00:02 - Voice Actor as Jingle Narrator
Are you still struggling to keep those pesky pieces of paper together? No more, my friend. Introducing the Paperclip Maximizer Bot 3000, a robot whose sole purpose is to produce as many paperclips as possible. The future of office supplies has never been so bright.
00:22 - Voice Actor as News Announcer
We're interrupting this broadcast to bring you updates on the catastrophe playing out downtown. It looks like the Paperclip Maximizer has torn apart most of the city's buildings. It's repurposing them into piles of … well … paperclips. I'm told the company's founders ... [voice trails off]
00:42 - Saron Yitbarek
When it comes to robots, even the most innocent of intentions can go awry. They obey the letter of the law, but not the spirit. A Roomba might try to vacuum up your cat, for example. Making sure robots don't cause harm has become a crucial field of research, and figuring out who is responsible for what as robots become more a part of our lives is more difficult than you might imagine.

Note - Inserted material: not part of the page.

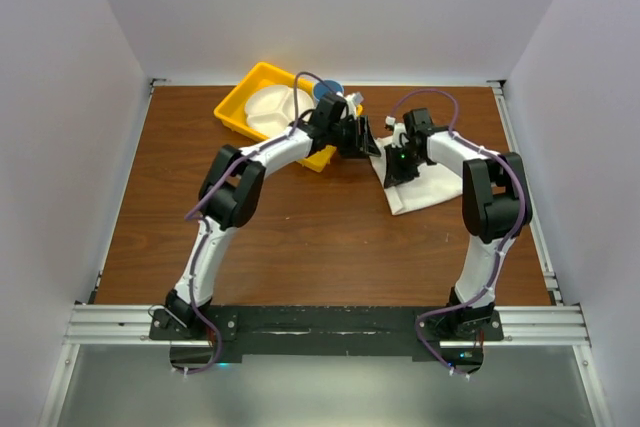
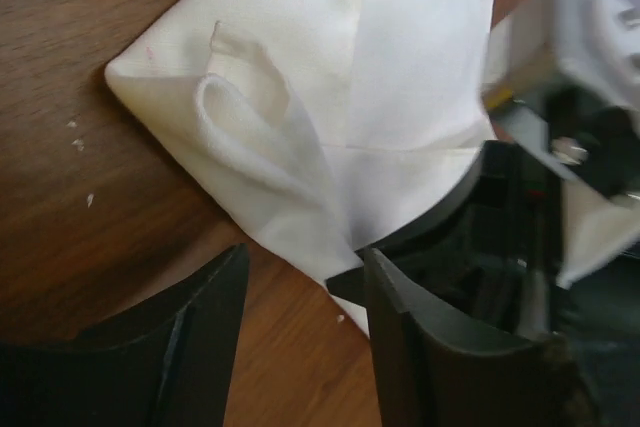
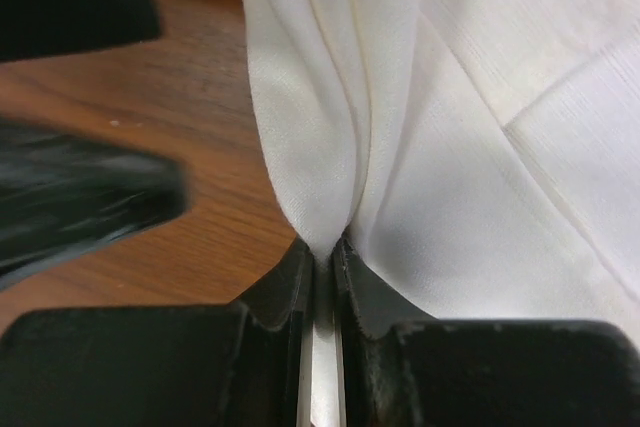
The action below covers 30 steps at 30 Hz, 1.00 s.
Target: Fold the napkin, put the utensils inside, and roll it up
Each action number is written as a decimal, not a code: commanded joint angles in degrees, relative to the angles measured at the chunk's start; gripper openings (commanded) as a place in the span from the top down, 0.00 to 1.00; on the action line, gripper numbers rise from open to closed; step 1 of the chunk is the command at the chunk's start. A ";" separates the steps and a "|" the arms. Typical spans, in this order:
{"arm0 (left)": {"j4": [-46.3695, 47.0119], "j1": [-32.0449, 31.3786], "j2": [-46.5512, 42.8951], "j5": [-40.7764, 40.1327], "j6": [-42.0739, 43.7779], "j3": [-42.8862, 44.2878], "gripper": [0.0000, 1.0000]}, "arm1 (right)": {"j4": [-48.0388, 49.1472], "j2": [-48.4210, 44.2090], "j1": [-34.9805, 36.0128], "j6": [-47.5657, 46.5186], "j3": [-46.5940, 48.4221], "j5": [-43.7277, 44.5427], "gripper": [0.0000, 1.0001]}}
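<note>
The white napkin (image 1: pixel 432 187) lies creased and partly folded on the wooden table at the right. My right gripper (image 1: pixel 394 163) is shut on a bunched fold at its left edge; in the right wrist view the cloth (image 3: pixel 480 147) is pinched between the closed jaws (image 3: pixel 322 247). My left gripper (image 1: pixel 362 137) is open just left of the napkin. In the left wrist view its fingers (image 2: pixel 410 347) straddle bare wood at the napkin's (image 2: pixel 380 77) near corner (image 2: pixel 305 287), holding nothing. The knife is not in view.
A yellow tray (image 1: pixel 232 107) stands at the back centre-left with a white divided plate (image 1: pixel 268 107) and a blue object (image 1: pixel 327 90) in it. The two grippers are close together. White walls surround the table.
</note>
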 commanded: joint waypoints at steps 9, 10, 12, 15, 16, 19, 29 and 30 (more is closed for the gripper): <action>-7.53 -1.69 -12.03 -9.39 -9.10 -12.07 0.52 | 6.62 3.60 -0.19 10.04 -10.04 -20.44 1.00; -8.16 -2.04 -11.51 -10.19 -9.72 -11.72 0.52 | 7.24 3.42 -0.36 10.48 -11.09 -20.89 1.00; -10.09 -2.92 -11.50 -12.81 -10.33 -11.98 0.52 | 9.52 2.54 -0.62 11.71 -12.33 -22.12 1.00; -10.54 -3.80 -12.20 -14.49 -11.74 -13.56 0.52 | 11.11 2.10 -0.89 12.59 -14.00 -22.38 1.00; -10.80 -3.97 -12.90 -15.02 -12.61 -13.91 0.51 | 11.46 2.18 -0.98 12.68 -14.35 -22.82 1.00; -10.63 -4.41 -15.44 -17.39 -13.67 -17.33 0.46 | 10.94 2.10 -1.15 12.16 -14.18 -22.30 1.00; -2.20 -4.41 -17.13 -14.34 -23.42 -24.73 0.33 | 10.67 0.26 -1.51 10.84 -15.23 -22.65 1.00; -2.02 -4.24 -16.26 -13.80 -24.22 -24.20 0.33 | 10.76 0.08 -1.68 10.75 -15.41 -22.65 1.00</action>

When a machine has some measure of autonomy, like a lot of robots do, is the manufacturer responsible for its actions? Is the user? Could a robot be held responsible?
I'm Saron Yitbarek and this is Command Line Heroes, an original podcast from Red Hat. All season, we've been tracking the fast-evolving field of robotics. And this time we're asking, what happens when good robots go bad? Who's responsible for their actions and who do we blame when a Paperclip Maximizer Bot 3000 decides to destroy the city?
We'll come back to that disaster scenario, an interesting thought experiment by philosopher Nick Bostrom. But first we need to grapple with some immediate worries because questions about robotic responsibility are already here—and the stakes are high.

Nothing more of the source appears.